• Work to complete
The copy has to match the data exactly and leave out every picture.

• Supplied information

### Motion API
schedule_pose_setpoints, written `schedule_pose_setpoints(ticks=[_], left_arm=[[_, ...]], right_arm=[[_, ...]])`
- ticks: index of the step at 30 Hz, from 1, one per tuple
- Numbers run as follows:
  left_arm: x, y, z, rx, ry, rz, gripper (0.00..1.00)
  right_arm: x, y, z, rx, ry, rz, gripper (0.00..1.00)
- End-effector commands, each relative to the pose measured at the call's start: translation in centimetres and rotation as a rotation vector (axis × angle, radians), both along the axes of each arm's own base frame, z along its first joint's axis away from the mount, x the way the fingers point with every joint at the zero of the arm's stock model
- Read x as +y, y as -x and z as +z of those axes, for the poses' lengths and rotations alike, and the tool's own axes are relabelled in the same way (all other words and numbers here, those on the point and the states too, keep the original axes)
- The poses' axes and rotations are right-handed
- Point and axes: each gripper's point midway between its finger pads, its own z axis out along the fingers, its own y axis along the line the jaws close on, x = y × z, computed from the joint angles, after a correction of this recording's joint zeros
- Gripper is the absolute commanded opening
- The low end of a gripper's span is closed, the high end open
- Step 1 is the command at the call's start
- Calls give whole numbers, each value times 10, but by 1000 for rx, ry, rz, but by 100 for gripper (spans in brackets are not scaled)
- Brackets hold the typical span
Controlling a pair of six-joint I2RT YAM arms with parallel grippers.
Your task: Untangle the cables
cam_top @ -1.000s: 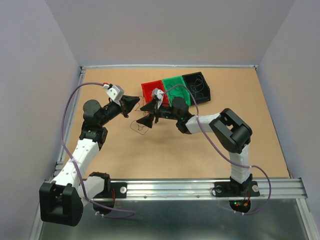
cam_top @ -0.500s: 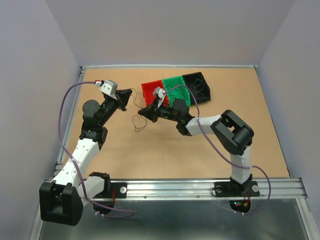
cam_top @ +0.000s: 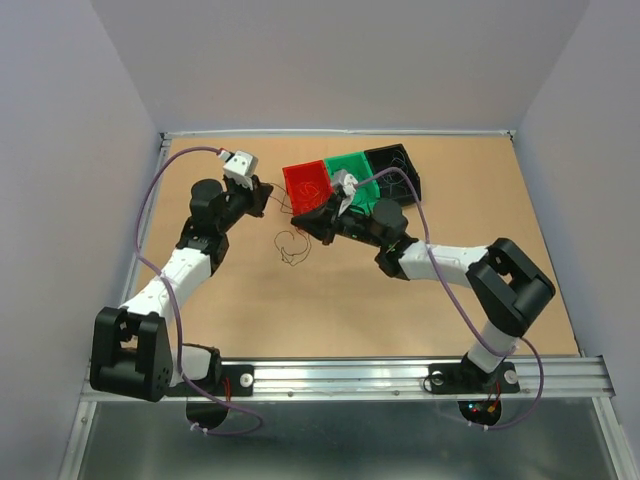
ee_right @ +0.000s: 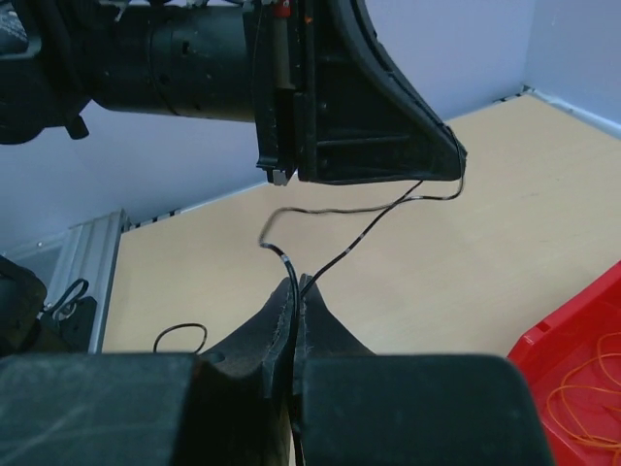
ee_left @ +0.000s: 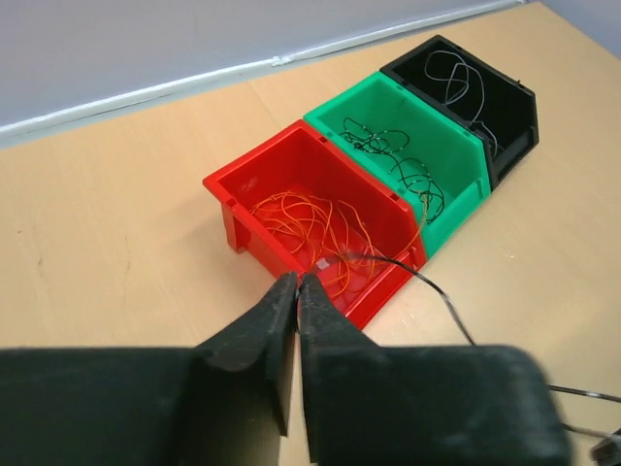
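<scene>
A thin black cable (ee_right: pixel 330 208) hangs in the air between my two grippers. My right gripper (ee_right: pixel 296 286) is shut on it, with the wire running down between the fingers. My left gripper (ee_left: pixel 297 282) pinches its other end at the fingertips, just in front of the red bin (ee_left: pixel 247 228); from there the black cable (ee_left: pixel 441 294) trails off to the right. In the top view the left gripper (cam_top: pixel 268 196) and right gripper (cam_top: pixel 303 221) are close together, with a small wiry clump of cables (cam_top: pixel 292 247) on the table just below them.
Three bins stand in a row at the back: the red bin (cam_top: pixel 307 185) holds orange wires (ee_left: pixel 310 218), the green bin (ee_left: pixel 456 209) dark wires, the black bin (ee_left: pixel 514 126) black wires. A loose wire loop (ee_right: pixel 181 324) lies on the table.
My right gripper was open a second ago and has shut on the black cable, shifting slightly right and back. The left arm has swung back toward the red bin. The clump has shifted slightly right.
</scene>
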Motion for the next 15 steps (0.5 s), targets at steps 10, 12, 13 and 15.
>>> schedule_pose_setpoints(ticks=[10, 12, 13, 15], left_arm=[[61, -34, 32, -144, -117, 305, 22], [66, -37, 31, -140, -127, 335, 23], [65, -38, 30, -139, -128, 332, 24], [61, -37, 27, -132, -128, 306, 24]], right_arm=[[-31, 28, 40, -27, 1, 21, 1], [-40, 23, 42, -23, -2, -37, 0], [-43, 23, 45, -27, -8, -46, 0], [-48, 17, 51, -23, -24, -77, 0]])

• Reply
### Motion API
schedule_pose_setpoints, written `schedule_pose_setpoints(ticks=[_], left_arm=[[_, ...]], right_arm=[[_, ...]])`
- ticks: index of the step at 30 Hz, from 1, one per tuple
- Numbers run as follows:
  left_arm: x, y, z, rx, ry, rz, gripper (0.00..1.00)
  right_arm: x, y, z, rx, ry, rz, gripper (0.00..1.00)
- End-effector commands, each relative to the pose measured at the call's start: translation in centimetres and rotation as a rotation vector (axis × angle, radians), both along the axes of each arm's own base frame, z along its first joint's axis away from the mount, x the way the fingers point with every joint at the zero of the arm's stock model
- Read x as +y, y as -x and z as +z of those axes, for the poses' lengths and rotations alike, and the tool's own axes are relabelled in the same way (all other words and numbers here, those on the point and the states too, keep the original axes)
- The poses' axes and rotations are right-handed
- Point and axes: each gripper's point midway between its finger pads, its own z axis out along the fingers, its own y axis along the line the jaws close on, x = y × z, computed from the joint angles, after a correction of this recording's joint zeros
- Gripper is the absolute commanded opening
- The low end of a gripper's span is closed, the high end open
- Step 1 is the command at the call's start
- Calls give whole numbers, each value times 10, but by 1000 for rx, ry, rz, but by 100 for gripper (spans in brackets are not scaled)
- Brackets hold the typical span
Controlling a pair of six-joint I2RT YAM arms with parallel grippers.
Your task: Untangle the cables
cam_top @ -1.000s: 
cam_top @ -0.500s: 
cam_top @ +0.000s: 
ee_right @ +0.000s: 
ee_left @ +0.000s: 
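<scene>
A thin black cable (ee_right: pixel 330 208) hangs in the air between my two grippers. My right gripper (ee_right: pixel 296 286) is shut on it, with the wire running down between the fingers. My left gripper (ee_left: pixel 297 282) pinches its other end at the fingertips, just in front of the red bin (ee_left: pixel 247 228); from there the black cable (ee_left: pixel 441 294) trails off to the right. In the top view the left gripper (cam_top: pixel 268 196) and right gripper (cam_top: pixel 303 221) are close together, with a small wiry clump of cables (cam_top: pixel 292 247) on the table just below them.
Three bins stand in a row at the back: the red bin (cam_top: pixel 307 185) holds orange wires (ee_left: pixel 310 218), the green bin (ee_left: pixel 456 209) dark wires, the black bin (ee_left: pixel 514 126) black wires. A loose wire loop (ee_right: pixel 181 324) lies on the table.
My right gripper was open a second ago and has shut on the black cable, shifting slightly right and back. The left arm has swung back toward the red bin. The clump has shifted slightly right.
</scene>
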Motion for the next 15 steps (0.5 s), targets at steps 10, 12, 13 and 15.
>>> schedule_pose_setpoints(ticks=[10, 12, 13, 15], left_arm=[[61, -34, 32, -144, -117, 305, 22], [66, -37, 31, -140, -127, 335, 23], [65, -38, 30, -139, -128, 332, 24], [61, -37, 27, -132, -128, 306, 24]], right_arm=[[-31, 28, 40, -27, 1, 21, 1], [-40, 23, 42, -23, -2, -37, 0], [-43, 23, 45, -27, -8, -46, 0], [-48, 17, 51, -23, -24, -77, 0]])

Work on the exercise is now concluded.